His combrogi were milling about below now, in fear and abject uncertainty and in the cold drizzle that now descended on them from the heavens, which soaked them all to the skin. As this huge body of Roman horsemen described the most perfect arc in formation below him, Fuanladd’s worst fears were being confirmed but at the same time, a small part of him was immensely impressed with the Roman’s discipline and consummate horsemanship. If they were seeking water though, they would not be making this wide and perfect cavalry turn now, they would be heading arrow-straight for the glinting water ahead. As the majestic front ranks of this immaculate host rounded the hill, the sight of the ranked thousands of bedraggled but proud warriors of the Usipeta and Tenctera came into their view. The massed cavalry continued to wheel away from the river, ominously turning to approach the awaiting tribesmen, and a deep murmuring could be heard issuing from them at this clear and obvious threat, even from this hill top. Fuanladd’s worst fears abruptly became a reality and his stomach knotted as the Roman cavalry no longer threw up dust as they entered this broad pastureland, they threw up clods of turf instead and he could pick out more detail, from the gleaming plates of their armour and prodigious helmets and the long javelins they carried un-couched.

The tribes below reacted in alarm as this enormous army of horsemen broke their agreed boundary and began to accelerate down the slope toward them. This caused an enormous amount of consternation to these warriors, as some of the Gŵyr and Druids seemed to be calling for calm and no rash action, as they were no-doubt being tested and perhaps even tempted, whilst other, younger Gŵyr and Captains looked to be rousing the warriors and calling for immediate action. Fuanladd could see these figures squabbling at the front of this monstrous herd of humanity but was too far away to identify any of them, nor his many friends among them. It seemed that prudent youth was winning the argument and these long, irregular ranks of spearmen shuffled into a neater and more effective line, sensibly preparing their enormous shield-wall in defence. Fuanladd was about to adjust his position a little to get a better view when he froze, an electric shock of alarm pulsing through him. He heard the unmistakeable sound of a soft footstep nearby, crushing some of the brown cones that littered the floor of this woodland hill, the obviously human-made noise coming from behind him and to his left.

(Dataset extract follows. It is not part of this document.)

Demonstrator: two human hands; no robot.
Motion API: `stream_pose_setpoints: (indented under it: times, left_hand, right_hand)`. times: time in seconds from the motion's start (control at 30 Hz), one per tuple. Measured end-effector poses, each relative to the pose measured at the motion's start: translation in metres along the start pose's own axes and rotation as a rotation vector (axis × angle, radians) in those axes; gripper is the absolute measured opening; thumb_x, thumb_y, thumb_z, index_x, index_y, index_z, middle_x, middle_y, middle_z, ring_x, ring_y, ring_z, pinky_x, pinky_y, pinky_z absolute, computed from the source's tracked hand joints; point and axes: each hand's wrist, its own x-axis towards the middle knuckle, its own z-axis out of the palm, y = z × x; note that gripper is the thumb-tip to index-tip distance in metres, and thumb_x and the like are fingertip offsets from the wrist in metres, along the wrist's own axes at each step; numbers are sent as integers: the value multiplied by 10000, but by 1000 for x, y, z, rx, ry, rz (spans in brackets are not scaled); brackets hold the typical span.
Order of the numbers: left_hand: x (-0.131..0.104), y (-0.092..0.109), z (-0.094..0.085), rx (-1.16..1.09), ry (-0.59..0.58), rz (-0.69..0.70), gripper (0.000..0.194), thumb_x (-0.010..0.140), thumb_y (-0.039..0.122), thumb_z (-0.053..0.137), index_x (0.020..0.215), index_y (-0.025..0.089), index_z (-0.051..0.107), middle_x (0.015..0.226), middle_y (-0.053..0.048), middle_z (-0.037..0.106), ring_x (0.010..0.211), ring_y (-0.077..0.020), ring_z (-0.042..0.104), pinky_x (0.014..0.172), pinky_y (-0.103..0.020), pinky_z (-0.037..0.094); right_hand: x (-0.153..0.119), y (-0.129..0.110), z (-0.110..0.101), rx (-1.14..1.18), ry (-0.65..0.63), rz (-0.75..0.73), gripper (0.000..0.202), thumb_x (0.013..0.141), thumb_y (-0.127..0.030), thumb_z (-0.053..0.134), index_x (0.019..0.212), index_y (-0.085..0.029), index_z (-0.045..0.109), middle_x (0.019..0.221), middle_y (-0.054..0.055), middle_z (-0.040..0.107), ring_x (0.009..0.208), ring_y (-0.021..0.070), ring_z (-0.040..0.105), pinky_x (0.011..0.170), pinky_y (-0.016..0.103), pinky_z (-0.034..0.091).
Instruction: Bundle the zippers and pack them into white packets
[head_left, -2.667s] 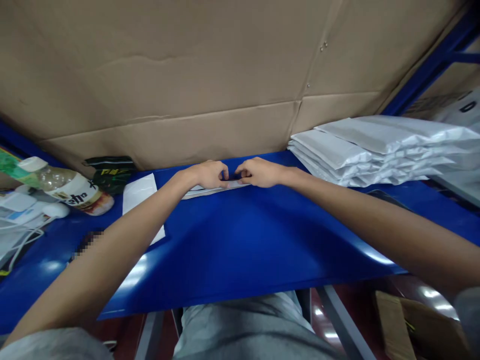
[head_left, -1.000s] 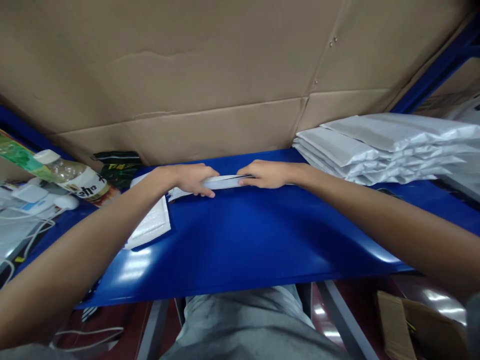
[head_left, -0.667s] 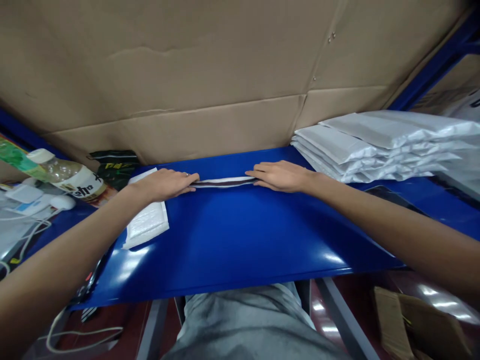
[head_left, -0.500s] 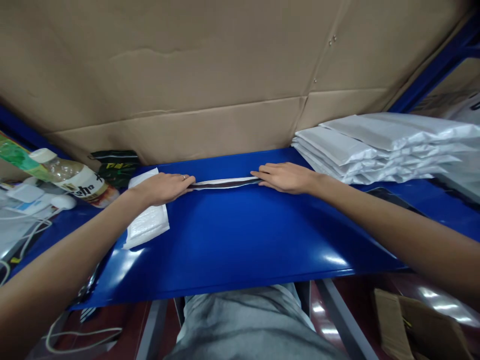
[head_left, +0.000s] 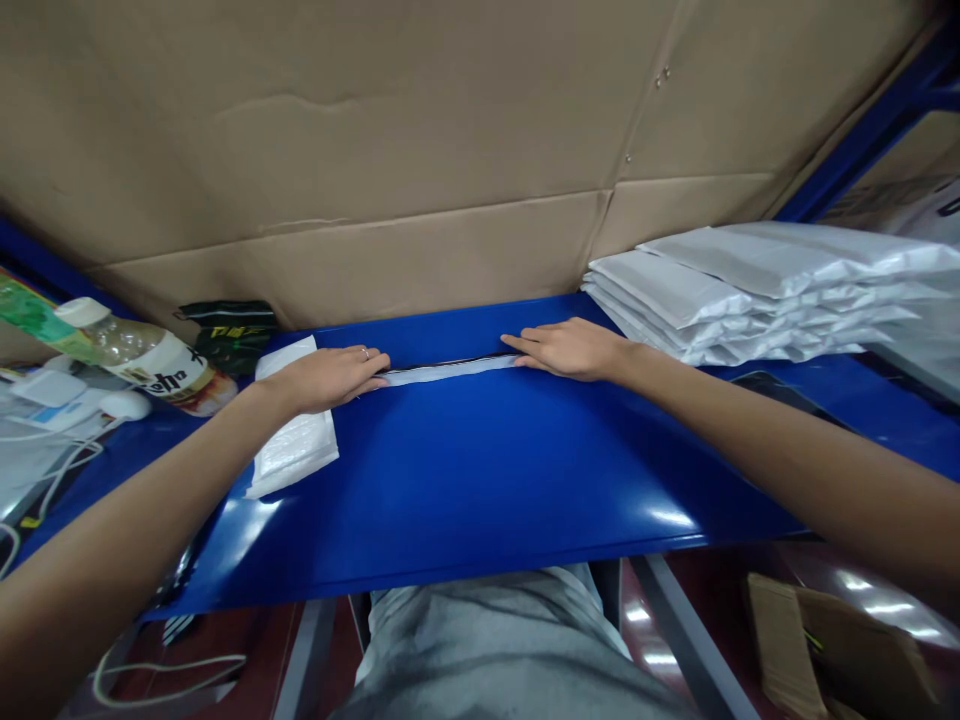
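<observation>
Long thin white item (head_left: 450,372), dark line along upper edge, lies crosswise near far side of glossy blue tabletop (head_left: 480,480). My left hand (head_left: 334,378), ring on finger, pinches left end; my right hand (head_left: 574,350) pinches right end, fingers narrow on it. White bubble-textured padded envelope (head_left: 296,455) partly hidden behind left wrist. Further left: tilted clear plastic bottle with white label (head_left: 161,365), dark packet with yellow lettering (head_left: 234,338) just behind. Right, beyond forearm: stack of white padded envelopes (head_left: 705,290). Brown cardboard panel (head_left: 412,130) behind tabletop.
</observation>
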Motion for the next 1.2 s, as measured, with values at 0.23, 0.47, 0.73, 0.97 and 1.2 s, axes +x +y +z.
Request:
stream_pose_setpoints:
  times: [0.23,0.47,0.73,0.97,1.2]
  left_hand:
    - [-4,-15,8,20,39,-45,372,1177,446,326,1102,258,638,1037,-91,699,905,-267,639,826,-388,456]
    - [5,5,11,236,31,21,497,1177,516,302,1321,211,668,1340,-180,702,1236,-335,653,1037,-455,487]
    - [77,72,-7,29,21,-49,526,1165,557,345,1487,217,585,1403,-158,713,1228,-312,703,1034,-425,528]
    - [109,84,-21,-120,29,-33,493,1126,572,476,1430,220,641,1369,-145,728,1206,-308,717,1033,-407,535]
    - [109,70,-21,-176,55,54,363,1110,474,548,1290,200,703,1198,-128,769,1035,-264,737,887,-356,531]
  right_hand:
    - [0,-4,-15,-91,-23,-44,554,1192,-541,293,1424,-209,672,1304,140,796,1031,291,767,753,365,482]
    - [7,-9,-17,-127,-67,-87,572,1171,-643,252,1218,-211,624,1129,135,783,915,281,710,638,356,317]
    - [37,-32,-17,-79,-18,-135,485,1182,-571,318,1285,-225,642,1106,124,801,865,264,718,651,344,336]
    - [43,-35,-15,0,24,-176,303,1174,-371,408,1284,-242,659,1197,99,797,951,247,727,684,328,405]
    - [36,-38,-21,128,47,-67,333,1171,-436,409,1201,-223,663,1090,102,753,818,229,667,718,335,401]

The first thing Fuanladd considered calmly was that whoever it was, they were nobody to really worry about, as no ghost-warrior would have ever made such a childish error even in stout leather riding boots, let alone their muffled shoes which they used for silent and close approach. He wasn’t about to be discovered this day, as if they were Roman it would mean instant execution as a spy unless he could overpower them and escape, yet he was well prepared for that event, but then evading the thousands of horsemen below would be entirely another thing if an alarm was raised. He wouldn’t countenance the embarrassing scenario of being discovered and captured by some local Batafian scouts either, so he drew his mantle around himself slowly, glad that he’d chosen this spot and the matching ‘Spring Woodland’ weave, as it blended perfectly with his immediate surroundings. He heard two people approach his tree carefully on foot, as he adopted one of the ‘contortions of concealment’ under the cloak, learnt the hard way at the toe of his tutor’s leather boot. In pairs, the ghost-warriors had perfected the techniques and Fuanladd adapted his position a little now to suit his circumstances and under the thick but beguiling, double-weave of the cloak. He raised an arm and rested it against the underside of one of the gnarled and twisted roots which had been exposed by the trade winds and then he froze, breathing silently but deeply and slowing down his heart beat. Fuanladd the ghost-warrior effectively disappeared, and you could have stood over him now and not seen anything but the contorted root limbs that sprang from the bole of this great tree above him.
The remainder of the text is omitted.